WORK REQUEST: Entries follow. Give back exactly the lines starting at the one containing "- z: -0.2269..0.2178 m" and ending at the one containing "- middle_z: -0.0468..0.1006", and no other lines.
Start of GIVEN RECORDS
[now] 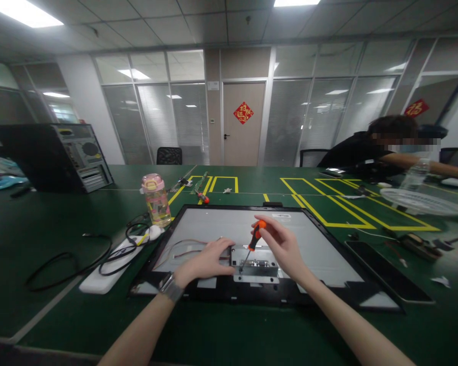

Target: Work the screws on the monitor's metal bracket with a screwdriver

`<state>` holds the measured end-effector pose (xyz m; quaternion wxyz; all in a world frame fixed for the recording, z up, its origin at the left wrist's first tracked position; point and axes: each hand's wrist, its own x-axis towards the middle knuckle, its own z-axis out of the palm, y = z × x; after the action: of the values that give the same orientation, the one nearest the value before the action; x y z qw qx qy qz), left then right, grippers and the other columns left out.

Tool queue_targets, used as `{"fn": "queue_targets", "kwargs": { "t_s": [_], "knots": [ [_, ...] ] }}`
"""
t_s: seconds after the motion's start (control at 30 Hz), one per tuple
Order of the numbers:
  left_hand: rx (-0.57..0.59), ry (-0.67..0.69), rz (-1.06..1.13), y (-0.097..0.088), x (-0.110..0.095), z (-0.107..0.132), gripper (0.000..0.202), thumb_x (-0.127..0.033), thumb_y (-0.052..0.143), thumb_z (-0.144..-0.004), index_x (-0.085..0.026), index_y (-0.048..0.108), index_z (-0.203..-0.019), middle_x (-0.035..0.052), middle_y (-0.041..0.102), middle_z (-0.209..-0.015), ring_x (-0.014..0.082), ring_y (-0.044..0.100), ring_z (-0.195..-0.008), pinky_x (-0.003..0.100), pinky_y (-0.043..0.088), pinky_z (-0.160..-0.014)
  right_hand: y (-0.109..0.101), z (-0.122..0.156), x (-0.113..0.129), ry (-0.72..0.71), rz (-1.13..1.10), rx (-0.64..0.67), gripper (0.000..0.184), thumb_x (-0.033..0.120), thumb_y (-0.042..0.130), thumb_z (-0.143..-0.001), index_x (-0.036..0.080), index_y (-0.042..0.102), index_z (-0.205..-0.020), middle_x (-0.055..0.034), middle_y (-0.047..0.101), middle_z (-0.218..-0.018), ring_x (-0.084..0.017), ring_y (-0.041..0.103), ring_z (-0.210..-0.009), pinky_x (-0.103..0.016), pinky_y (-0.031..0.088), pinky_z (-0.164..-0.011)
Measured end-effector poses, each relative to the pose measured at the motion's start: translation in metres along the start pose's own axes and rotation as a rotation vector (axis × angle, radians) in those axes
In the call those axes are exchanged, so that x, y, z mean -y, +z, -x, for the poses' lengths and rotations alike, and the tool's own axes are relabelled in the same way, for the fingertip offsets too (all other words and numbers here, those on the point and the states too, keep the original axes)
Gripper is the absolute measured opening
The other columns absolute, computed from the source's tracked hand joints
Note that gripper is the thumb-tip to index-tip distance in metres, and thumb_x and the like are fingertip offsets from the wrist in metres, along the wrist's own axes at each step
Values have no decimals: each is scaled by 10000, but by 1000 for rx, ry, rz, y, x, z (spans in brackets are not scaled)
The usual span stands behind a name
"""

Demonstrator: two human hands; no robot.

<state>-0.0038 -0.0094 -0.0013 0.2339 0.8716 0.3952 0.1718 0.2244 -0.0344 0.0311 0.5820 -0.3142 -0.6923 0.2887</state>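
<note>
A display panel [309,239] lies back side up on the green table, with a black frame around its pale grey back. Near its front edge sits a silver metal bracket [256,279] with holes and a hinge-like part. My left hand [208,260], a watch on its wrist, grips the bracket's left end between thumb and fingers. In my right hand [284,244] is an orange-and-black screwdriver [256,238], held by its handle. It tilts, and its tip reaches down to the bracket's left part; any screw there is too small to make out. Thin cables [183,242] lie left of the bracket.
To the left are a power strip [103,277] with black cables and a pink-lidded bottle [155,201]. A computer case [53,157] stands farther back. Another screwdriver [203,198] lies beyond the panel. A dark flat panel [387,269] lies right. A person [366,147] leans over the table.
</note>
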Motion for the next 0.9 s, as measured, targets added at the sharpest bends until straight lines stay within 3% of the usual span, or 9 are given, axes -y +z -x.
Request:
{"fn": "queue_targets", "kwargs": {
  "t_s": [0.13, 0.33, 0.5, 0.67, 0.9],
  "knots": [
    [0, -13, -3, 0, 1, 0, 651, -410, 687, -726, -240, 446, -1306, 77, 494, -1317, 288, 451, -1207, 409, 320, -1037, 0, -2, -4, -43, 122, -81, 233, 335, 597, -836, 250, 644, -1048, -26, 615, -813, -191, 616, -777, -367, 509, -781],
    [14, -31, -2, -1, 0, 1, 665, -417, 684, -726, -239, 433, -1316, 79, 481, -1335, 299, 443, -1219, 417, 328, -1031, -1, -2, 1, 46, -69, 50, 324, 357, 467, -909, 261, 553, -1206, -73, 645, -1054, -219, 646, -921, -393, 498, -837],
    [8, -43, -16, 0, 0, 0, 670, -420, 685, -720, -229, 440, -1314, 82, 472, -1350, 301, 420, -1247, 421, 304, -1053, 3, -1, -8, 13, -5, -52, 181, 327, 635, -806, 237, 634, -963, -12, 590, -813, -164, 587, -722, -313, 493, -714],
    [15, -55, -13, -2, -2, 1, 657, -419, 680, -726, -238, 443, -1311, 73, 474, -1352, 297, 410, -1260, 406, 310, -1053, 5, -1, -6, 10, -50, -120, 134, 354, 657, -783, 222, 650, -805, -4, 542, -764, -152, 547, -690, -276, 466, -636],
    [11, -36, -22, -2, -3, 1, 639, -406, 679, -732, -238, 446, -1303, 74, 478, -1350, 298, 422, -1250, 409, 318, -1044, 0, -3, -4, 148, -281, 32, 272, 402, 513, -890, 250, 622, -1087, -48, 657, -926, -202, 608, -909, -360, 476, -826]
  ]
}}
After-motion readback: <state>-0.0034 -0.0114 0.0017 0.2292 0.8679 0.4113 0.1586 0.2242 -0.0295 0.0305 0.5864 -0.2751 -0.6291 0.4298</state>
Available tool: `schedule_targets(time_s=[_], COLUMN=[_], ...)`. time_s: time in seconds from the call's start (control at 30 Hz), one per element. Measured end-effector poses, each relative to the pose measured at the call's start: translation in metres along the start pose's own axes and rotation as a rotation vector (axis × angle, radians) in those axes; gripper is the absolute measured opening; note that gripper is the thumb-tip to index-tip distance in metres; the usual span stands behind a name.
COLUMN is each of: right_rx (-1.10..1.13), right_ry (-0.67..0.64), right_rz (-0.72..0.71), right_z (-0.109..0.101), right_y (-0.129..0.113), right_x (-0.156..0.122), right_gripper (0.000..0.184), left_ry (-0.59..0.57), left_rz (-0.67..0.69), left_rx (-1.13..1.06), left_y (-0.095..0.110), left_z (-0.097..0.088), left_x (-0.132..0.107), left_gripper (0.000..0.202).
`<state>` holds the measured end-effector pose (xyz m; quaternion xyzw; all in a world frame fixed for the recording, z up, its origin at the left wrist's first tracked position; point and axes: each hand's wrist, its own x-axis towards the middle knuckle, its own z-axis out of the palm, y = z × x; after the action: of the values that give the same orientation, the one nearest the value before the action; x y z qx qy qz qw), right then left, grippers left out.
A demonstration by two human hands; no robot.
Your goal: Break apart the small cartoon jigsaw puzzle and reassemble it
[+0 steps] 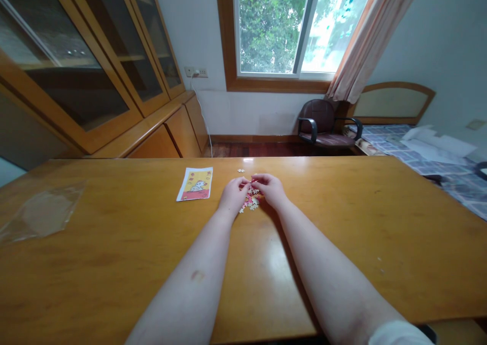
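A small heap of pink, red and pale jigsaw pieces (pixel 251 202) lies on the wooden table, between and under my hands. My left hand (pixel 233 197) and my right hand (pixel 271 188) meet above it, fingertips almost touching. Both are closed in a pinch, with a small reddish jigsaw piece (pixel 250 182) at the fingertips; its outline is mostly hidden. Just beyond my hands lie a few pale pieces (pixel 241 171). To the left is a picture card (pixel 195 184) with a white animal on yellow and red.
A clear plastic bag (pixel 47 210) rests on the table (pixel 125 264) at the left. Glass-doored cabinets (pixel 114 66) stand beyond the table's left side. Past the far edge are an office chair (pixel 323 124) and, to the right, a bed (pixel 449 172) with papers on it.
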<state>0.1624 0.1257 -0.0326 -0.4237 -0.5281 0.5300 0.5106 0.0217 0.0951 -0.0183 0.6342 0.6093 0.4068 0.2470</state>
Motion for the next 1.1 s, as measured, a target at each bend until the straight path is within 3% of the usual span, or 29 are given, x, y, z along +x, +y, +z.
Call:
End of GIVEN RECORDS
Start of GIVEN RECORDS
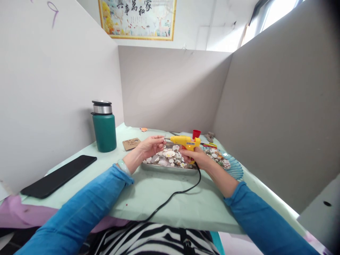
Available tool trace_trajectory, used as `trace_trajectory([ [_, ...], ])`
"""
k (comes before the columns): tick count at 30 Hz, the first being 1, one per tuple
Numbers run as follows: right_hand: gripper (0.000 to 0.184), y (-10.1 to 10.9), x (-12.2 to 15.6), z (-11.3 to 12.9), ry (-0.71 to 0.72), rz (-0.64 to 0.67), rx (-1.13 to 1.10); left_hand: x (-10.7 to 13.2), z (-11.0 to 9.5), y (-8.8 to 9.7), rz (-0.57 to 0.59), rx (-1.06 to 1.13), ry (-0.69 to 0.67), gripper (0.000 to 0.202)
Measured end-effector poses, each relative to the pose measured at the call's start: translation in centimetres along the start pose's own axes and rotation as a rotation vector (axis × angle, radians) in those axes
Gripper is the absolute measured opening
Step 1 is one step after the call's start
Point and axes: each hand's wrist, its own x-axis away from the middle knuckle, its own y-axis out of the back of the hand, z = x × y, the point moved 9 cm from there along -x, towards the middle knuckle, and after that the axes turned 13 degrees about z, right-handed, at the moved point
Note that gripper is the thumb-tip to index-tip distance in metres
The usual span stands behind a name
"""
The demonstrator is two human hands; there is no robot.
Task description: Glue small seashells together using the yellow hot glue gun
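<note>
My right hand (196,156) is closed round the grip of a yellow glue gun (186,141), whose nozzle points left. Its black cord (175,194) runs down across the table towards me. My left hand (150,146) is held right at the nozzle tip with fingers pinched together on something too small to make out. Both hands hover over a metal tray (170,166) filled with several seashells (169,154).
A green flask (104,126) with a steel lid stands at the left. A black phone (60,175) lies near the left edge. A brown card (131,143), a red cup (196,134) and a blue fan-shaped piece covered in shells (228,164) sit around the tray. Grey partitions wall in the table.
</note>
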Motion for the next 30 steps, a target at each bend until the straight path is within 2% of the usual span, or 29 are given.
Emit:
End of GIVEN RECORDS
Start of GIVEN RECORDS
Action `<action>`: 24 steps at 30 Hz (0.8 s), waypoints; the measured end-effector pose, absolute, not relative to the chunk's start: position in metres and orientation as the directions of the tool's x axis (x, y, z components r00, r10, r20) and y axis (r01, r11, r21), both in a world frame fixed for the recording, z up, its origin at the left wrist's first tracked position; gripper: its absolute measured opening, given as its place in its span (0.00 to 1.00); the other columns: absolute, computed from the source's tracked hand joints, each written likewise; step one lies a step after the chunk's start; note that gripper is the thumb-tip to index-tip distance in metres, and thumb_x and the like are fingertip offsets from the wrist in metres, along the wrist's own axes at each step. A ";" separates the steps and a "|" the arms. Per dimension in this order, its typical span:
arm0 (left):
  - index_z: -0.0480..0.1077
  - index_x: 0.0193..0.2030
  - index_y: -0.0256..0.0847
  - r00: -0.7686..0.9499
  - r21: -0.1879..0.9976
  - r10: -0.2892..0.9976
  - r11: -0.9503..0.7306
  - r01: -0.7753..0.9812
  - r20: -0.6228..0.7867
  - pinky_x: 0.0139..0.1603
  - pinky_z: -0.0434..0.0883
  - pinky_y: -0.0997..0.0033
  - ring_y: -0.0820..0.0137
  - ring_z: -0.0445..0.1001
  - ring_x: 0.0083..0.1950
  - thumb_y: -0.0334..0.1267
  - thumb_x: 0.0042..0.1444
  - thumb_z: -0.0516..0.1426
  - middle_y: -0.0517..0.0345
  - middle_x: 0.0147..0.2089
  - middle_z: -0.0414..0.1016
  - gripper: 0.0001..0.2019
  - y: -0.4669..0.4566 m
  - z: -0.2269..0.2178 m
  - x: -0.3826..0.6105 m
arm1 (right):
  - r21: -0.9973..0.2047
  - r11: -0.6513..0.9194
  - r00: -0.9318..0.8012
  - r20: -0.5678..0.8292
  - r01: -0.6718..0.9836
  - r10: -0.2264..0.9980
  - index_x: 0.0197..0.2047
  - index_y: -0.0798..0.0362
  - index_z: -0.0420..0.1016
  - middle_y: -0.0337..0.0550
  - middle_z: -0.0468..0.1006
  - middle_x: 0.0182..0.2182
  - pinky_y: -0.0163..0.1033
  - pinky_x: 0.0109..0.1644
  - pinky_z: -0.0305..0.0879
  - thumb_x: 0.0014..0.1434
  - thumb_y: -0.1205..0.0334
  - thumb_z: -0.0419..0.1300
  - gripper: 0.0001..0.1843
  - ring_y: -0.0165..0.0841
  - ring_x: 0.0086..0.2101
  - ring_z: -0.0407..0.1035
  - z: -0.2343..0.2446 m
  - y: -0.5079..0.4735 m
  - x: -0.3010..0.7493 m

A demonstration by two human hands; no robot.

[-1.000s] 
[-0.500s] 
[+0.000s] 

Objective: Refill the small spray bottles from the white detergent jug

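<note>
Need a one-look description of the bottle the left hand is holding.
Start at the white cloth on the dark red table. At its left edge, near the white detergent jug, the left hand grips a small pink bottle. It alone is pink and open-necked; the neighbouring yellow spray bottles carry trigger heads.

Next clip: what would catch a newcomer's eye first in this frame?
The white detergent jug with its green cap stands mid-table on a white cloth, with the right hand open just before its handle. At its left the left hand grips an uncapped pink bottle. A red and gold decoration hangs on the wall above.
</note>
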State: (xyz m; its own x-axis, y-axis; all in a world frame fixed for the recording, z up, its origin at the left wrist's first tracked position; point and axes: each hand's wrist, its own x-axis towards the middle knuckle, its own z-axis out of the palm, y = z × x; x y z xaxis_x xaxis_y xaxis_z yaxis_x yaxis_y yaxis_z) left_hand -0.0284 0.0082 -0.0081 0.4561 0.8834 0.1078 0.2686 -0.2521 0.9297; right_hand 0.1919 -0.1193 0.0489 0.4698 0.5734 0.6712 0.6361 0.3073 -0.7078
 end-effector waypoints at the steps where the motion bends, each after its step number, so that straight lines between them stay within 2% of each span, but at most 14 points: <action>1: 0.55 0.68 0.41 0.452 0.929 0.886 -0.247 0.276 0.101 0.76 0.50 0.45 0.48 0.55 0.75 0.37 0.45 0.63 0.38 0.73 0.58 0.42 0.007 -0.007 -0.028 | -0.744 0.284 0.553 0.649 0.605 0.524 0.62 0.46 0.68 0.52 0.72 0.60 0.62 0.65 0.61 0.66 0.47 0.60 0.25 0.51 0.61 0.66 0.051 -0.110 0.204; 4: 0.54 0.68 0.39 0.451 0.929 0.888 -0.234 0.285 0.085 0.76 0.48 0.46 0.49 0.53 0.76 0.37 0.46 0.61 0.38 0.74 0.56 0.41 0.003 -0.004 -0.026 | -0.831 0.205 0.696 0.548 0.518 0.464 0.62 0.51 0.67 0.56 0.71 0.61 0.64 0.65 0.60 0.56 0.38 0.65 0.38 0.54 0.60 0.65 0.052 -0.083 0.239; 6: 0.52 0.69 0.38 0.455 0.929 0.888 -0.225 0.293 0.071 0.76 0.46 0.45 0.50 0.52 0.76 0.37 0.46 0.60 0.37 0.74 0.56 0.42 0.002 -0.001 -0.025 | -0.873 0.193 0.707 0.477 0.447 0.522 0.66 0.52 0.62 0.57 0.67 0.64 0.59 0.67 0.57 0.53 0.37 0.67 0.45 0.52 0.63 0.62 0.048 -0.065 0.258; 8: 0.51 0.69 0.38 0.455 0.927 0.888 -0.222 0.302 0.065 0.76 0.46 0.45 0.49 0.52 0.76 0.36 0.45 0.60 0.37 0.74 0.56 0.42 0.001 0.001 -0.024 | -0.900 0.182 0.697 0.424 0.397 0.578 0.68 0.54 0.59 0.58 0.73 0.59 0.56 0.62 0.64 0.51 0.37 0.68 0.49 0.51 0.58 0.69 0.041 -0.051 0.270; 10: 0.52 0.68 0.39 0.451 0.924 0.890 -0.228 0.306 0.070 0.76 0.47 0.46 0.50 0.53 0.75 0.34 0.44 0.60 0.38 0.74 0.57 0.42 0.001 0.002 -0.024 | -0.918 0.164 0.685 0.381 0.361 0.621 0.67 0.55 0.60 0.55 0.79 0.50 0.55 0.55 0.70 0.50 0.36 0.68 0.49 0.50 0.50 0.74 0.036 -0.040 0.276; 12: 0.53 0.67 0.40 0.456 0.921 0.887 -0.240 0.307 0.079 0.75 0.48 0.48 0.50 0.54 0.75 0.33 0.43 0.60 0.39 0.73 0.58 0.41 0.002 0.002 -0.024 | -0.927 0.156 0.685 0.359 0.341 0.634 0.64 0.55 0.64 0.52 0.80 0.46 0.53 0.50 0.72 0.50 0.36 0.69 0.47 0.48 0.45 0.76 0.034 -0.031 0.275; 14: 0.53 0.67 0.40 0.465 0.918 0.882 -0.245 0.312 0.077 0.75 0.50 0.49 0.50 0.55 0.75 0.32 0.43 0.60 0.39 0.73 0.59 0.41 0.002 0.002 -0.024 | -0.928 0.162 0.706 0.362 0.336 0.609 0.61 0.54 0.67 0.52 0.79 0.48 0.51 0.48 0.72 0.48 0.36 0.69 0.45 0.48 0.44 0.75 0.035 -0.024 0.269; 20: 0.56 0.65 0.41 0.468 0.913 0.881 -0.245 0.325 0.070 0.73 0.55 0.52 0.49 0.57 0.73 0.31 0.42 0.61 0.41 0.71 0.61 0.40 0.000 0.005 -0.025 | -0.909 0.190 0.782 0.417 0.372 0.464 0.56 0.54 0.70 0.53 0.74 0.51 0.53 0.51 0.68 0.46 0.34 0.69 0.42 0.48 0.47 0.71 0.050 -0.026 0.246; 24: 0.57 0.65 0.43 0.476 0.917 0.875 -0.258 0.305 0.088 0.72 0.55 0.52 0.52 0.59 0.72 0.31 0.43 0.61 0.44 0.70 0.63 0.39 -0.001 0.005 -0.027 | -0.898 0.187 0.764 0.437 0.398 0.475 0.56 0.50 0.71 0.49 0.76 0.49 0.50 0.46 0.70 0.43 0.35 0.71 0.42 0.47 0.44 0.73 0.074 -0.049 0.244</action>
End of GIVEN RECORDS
TASK ANSWER:
  - z: -0.2269..0.2178 m
  - x: -0.3826..0.6105 m
arm1 (right):
  - r21: -0.9973..0.2047
  - r11: -0.6513..0.9194
  - r00: -0.9318..0.8012
  - r20: -0.5678..0.8292
  - r01: -0.6718..0.9836
  - r10: -0.2264..0.9980
  - index_x: 0.0197..0.2047
  - index_y: -0.0798..0.0362
  - index_z: -0.0420..0.1016
  - middle_y: -0.0337..0.0550
  - middle_z: -0.0468..0.1006

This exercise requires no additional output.